Havia melhores notícias do Baylor College of Medicine, onde os pesquisadores tinham fagos isolados que estavam ativos contra a infecção por E. coli de Joseph Bunevacz. Quando o sul da Califórnia emergiu das chuvas da primavera tardia em um deslumbrante superbloom, Filomena me enviou uma mensagem de texto com uma foto do casal abraçando em uma encosta coberta de papoulas.

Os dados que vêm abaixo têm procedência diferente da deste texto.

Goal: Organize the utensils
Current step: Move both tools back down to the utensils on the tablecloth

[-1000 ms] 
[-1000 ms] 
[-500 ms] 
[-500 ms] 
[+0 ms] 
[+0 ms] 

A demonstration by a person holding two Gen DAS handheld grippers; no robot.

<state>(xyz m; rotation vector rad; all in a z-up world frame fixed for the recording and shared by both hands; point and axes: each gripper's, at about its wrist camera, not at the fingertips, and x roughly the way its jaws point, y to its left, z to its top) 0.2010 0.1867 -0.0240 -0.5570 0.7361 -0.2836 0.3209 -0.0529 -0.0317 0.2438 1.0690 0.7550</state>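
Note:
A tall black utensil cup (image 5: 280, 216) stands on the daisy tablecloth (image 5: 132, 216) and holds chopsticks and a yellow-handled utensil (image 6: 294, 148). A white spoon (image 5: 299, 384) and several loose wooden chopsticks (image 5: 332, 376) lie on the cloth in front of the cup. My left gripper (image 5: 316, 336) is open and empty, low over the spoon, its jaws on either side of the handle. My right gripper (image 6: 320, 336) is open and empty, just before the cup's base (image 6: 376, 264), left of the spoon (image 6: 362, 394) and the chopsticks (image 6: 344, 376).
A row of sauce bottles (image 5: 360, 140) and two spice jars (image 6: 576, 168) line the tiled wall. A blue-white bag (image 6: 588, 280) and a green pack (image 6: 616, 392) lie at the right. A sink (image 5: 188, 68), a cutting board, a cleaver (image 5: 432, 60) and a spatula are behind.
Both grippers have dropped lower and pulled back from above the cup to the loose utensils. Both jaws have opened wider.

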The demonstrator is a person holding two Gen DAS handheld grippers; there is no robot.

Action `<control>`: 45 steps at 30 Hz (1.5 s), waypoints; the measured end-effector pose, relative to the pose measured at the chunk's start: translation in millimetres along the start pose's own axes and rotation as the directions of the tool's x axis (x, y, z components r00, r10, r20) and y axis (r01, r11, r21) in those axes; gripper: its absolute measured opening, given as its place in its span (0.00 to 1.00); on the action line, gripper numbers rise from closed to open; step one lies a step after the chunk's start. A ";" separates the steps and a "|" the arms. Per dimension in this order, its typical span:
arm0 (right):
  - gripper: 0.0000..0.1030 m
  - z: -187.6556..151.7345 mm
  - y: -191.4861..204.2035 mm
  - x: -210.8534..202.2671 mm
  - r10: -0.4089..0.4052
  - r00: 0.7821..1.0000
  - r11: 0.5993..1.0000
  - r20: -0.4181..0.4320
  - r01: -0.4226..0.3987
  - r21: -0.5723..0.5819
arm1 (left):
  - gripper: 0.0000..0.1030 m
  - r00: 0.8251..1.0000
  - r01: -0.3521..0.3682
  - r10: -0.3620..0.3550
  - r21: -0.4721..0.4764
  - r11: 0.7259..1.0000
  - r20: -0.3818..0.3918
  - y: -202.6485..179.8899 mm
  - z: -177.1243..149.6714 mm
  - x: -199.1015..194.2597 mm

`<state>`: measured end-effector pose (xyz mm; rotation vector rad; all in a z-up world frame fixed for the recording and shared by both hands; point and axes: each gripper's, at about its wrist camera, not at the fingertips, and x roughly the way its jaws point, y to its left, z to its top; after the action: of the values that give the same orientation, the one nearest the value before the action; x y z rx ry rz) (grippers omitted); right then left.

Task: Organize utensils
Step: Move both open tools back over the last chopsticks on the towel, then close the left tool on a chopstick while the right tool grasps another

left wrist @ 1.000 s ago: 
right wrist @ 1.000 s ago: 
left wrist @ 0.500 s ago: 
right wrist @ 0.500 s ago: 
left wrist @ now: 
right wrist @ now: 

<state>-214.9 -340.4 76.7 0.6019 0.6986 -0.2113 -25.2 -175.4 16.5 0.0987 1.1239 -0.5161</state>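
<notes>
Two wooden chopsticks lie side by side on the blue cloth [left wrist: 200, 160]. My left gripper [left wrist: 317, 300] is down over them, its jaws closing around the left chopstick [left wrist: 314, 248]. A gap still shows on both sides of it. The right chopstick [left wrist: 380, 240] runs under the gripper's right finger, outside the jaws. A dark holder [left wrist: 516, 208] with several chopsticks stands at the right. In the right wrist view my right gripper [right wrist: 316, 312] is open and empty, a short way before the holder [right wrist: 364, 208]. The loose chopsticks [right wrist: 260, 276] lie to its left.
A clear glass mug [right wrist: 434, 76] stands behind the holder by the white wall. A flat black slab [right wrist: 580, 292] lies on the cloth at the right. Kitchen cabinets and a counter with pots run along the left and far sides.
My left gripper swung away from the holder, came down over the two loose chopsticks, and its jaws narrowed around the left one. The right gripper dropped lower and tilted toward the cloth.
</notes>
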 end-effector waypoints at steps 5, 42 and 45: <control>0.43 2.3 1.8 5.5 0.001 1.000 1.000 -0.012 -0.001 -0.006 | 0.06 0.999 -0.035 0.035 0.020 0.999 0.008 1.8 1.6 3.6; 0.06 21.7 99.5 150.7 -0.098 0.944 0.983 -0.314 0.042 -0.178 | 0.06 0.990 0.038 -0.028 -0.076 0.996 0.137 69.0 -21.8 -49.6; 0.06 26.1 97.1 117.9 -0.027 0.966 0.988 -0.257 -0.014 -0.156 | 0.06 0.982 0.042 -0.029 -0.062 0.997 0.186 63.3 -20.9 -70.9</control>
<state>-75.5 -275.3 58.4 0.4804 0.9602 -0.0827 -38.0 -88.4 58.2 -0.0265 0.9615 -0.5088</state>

No final das contas, o surto de coronavírus estava prestes a retardar tudo, e foi no final do Outono que o seu tratamento recebeu a aprovação do FDA. Este mês, Bunevacz deve finalmente ser capaz de iniciar a sua terapia de fago. “É uma vida linda”, disse ele quando o conheci. “E eu gostava de a empurrar um pouco mais.” ♦
Uma versão anterior desta história identificou mal o tipo de microscópio que primeiro permitiu ver os fagos e a instituição que preparou o tratamento de fago de Napoleão Del Fierro. Também falhou o número de pacientes com fagoterapia tratados por Saima Aslam.